Their incredible emergence from lakes and rivers in mass is what famed the mayfly. Despite the name, these insects are not confined to the month of May that is, in fact, a myth. Instead, some of the forty-six British species, in fact, emerge in the spring, others in summer and even autumn.
The Life Cycle of Mayflies
Mayflies develop as nymphs in freshwater. Some need calm, still water such as ponds whereas others need the running waters so, therefore, streams and rivers. Their habitat consists of stones, or on plants in the water, feeding off algae and other micro-organisms. These slender nine legged creatures have three tales on the tip of their abdomen acting as gills.

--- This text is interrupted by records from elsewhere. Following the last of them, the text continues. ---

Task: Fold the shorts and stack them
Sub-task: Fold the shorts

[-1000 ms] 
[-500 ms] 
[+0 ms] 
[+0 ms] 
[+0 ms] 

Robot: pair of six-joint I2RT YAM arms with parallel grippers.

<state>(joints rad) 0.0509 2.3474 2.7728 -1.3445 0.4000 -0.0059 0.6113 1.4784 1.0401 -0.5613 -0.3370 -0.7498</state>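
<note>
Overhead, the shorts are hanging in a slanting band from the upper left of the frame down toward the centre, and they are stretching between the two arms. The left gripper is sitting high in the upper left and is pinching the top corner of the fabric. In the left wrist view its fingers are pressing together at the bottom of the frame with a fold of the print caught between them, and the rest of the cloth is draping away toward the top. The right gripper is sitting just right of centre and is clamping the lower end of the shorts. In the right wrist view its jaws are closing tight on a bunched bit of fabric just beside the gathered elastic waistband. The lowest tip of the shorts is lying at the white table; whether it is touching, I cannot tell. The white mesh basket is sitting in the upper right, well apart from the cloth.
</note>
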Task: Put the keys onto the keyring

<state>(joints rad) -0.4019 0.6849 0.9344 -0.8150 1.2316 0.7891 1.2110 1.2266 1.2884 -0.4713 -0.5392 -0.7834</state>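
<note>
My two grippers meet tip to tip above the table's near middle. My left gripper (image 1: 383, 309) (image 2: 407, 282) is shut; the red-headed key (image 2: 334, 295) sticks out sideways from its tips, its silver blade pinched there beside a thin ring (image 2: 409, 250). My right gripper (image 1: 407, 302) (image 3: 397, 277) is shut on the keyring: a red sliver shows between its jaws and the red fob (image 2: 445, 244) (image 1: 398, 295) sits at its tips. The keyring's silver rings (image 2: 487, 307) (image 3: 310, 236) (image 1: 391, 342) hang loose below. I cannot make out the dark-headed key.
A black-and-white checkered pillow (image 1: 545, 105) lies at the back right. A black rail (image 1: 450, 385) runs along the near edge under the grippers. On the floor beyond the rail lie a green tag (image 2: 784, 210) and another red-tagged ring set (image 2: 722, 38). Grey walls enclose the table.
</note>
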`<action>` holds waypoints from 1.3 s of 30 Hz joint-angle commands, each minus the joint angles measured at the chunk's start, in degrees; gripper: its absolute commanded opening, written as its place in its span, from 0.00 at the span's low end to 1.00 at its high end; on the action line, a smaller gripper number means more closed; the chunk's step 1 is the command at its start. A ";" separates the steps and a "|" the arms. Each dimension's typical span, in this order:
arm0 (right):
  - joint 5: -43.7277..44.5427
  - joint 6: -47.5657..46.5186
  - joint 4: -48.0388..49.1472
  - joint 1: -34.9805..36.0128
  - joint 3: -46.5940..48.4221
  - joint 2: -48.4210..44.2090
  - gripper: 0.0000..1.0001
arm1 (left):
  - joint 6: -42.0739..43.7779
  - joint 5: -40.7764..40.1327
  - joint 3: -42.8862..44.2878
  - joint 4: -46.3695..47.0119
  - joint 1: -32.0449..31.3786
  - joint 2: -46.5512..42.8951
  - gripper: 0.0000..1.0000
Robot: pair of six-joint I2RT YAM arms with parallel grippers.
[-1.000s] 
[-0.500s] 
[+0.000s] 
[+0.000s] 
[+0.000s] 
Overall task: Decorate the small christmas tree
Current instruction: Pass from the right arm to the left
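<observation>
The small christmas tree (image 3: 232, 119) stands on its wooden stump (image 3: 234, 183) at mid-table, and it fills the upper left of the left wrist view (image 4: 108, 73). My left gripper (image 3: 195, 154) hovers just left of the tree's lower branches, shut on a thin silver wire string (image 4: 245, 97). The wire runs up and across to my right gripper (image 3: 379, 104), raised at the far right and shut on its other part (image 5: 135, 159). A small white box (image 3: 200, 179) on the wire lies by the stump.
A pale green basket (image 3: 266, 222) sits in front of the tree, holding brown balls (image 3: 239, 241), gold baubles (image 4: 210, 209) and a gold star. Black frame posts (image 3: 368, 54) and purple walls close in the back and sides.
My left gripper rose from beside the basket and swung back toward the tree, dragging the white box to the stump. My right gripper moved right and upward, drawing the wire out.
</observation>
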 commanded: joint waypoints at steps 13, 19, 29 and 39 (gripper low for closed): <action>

When nymphs are fully grown (depending on the species this could take months or even years) the dorsal surface of the nymph splits open and the pre-adult mayfly emerges. As this is synchronised with the species, hundreds and in some instances thousands of these individuals appear at once.
The pre-adult mayfly then waits for its wings to fully expand and dry off before it flies off to find nearby vegetation. Here, it once again malts and then becomes a winged adult.
When resting the mayflies two sets of wings are held upright above the body, giving them their alternate name ‘up winged flies’. The male adults congregate and fly upwards in a narrow column of air and then drifting back down again. This attracts the females and then they mate. Later, the female mayflies return to the water and lay their eggs and so the cycle continues.
There are many different types of flies and mayflies are just one of them, but there are many more
Blue Iris Landscapes hope that you have enjoyed this article about Mayflies and that it has given you some insight into their life cycle. If you would like more information on other insects or if you have any general gardening questions then please contact us.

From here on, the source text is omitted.